Understanding and tracking populations are important. Knowing and understanding pupation changes allows us to prevent extinction, habitat destruction and environmental damage. Unlike humans, we cannot just take a census, so scientists and mathematicians have developed different models in order to predict and model population growth for organisms.

A population growth rate is the change in a population over a specified period of time. Species that reproduce continuously ( no breeding season) are shown by exponential models of population growth. These species have the potential to increase exponentially, by a constant rate. A big example of this is bacteria, but there are some multicellular organisms that fit this model as well.

The growth of bacteria is a great example of the aplication of the exponontial growth model

Logictic model

A major problem with the exponential growth model is that they don't factor in predation, starvation, or any negative factors for growth therefore, they are only realistic under perfect conditions. To account for these things, the logistic model was created.
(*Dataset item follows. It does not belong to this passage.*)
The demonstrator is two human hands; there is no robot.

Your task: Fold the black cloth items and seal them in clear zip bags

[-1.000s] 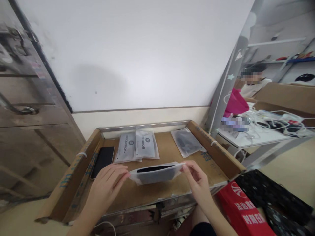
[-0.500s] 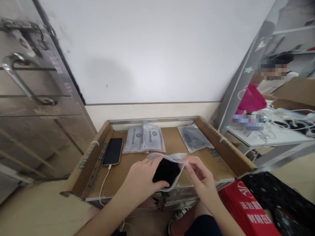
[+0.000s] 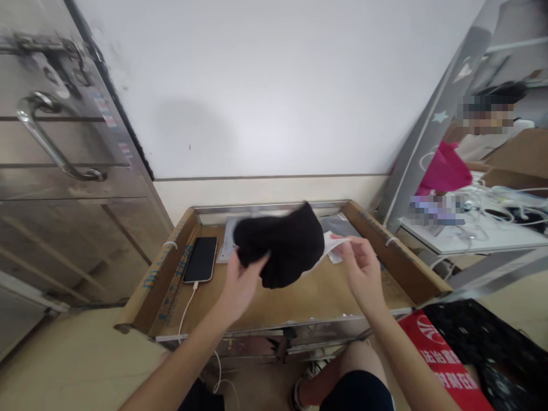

This model uses extra variables to account for the carrying capacity for that particular environment.

The logictic model is much better suited for more complex populations such as rabbits and mice

The carrying capacity involves many different factors including: Food availability, predation, and space.

The logistic growth model has its own problems. It assumes that all individuals reproduce, die, and use up resources at the exact same rate. Another assumption is that the carrying capacity always stays the same. This would mean that there would be no environmental variations that would cause fluctuations. But form a statitistical and simplicity point of view, it works.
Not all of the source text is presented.